Aggiornamento: Nicola Tito è stato assolto dall’accusa di detenzione, con fini di commercializzazione, di un’opera falsa, spacciata per autentica, con sentenza del 7 luglio 2022 del Tribunale di Urbino, “in quanto il fatto non costituisce reato”. Secondo la giudice, Francesca D’Orazio, le circostanze non consentono di affermare con certezza che l’imputato fosse consapevole della contraffazione e della non autenticità dell’opera.
di BEATRICE GRECO
URBINO – Un quadro d’arte povera, fatto con sale e tabacco, è il motivo per cui Nicola Tito, gallerista di Torino, è stato chiamato a rispondere davanti al tribunale di Urbino. L’accusa è di detenzione, con fini di commercializzazione, di un’opera falsa, spacciata per autentica, dell’artista Pier Paolo Calzolari. A svelare il falso è stata la Fondazione Calzolari, con sede a Fossombrone, cui il signor Tito s’era rivolto per ottenere il certificato di archiviazione (una certificazione di autenticità) del quadro.
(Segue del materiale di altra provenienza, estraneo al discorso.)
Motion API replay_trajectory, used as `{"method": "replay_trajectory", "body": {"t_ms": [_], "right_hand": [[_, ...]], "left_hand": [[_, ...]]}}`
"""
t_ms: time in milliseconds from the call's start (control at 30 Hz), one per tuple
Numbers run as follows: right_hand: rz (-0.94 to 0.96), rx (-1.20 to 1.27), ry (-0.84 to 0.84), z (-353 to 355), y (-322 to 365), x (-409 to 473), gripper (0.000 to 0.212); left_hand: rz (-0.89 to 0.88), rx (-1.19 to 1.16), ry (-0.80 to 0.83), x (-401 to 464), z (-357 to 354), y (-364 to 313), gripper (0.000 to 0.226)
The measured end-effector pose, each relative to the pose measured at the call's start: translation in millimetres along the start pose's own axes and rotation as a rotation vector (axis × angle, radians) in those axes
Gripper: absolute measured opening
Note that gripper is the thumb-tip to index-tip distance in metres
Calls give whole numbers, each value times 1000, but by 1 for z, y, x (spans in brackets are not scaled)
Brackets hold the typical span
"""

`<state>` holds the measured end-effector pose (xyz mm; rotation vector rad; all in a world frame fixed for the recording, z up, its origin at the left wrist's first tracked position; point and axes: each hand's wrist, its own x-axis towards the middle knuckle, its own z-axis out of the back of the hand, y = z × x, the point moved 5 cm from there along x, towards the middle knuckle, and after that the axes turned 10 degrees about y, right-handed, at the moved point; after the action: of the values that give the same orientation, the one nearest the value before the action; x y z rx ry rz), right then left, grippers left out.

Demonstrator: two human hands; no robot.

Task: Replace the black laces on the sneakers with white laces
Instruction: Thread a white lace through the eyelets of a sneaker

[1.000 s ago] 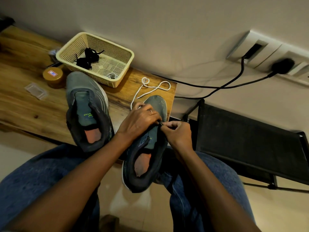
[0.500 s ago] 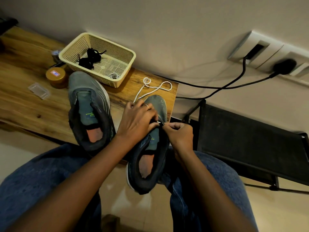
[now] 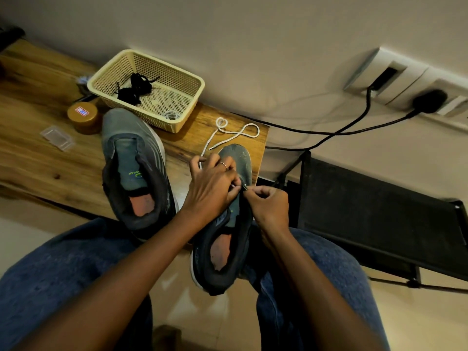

Tito, già noto alle cronache per aver venduto opere contraffatte e per quella che la Repubblica di Torino aveva definito nel 2013 “galleria di “croste” Tito Arte (ora non più attiva), ha testimoniato davanti al giudice Francesca D’Orazio. “Ho comprato il quadro dal signor Andrea Contini, nella sua galleria di Bardonecchia, circa dieci anni fa – ha spiegato, rispondendo alle domande della pm Catia Letizi -: presentava la scritta ‘autentico’ e la firma dell’autore”. Sarà la moglie Antonella Troncossi (co-titolare di Tito Arte e già condannata con il marito per contraffazione), sentita come testimone al processo, a specificare l’anno esatto dell’acquisto: 2010.
Il quadro è stato poi tenuto nel garage della loro casa a Buttigliera Alta, in provincia di Torino, fino al marzo 2015 quando Tito ha richiesto alla Fondazione Calzolari il numero di archiviazione del quadro, pratica necessaria per potere mettere sul mercato qualsiasi opera d’arte. “Prima di mettere in vendita un quadro – ha detto -, dev’essere sempre verificato. Io non ho mai proposto nulla ai miei acquirenti senza avere prima il benestare delle fondazioni”.
Dopo aver presentato tutta la documentazione utile alla richiesta, il gallerista ha dovuto inviare alla fondazione il quadro. Qui la sorpresa: la visita dei carabinieri e la notizia che l’autore, che Tito sapeva essere vivo, non aveva riconosciuto l’opera. “Si tratterà di capire se il signor Tito ha agito con dolo o meno” ha detto al Ducato la pm Letizi.
L’udienza di discussione e la decisione del giudice sono rinviate al 26 maggio prossimo. Così sarà possibile capire se un ex truffatore sia stato a sua volta gabbato.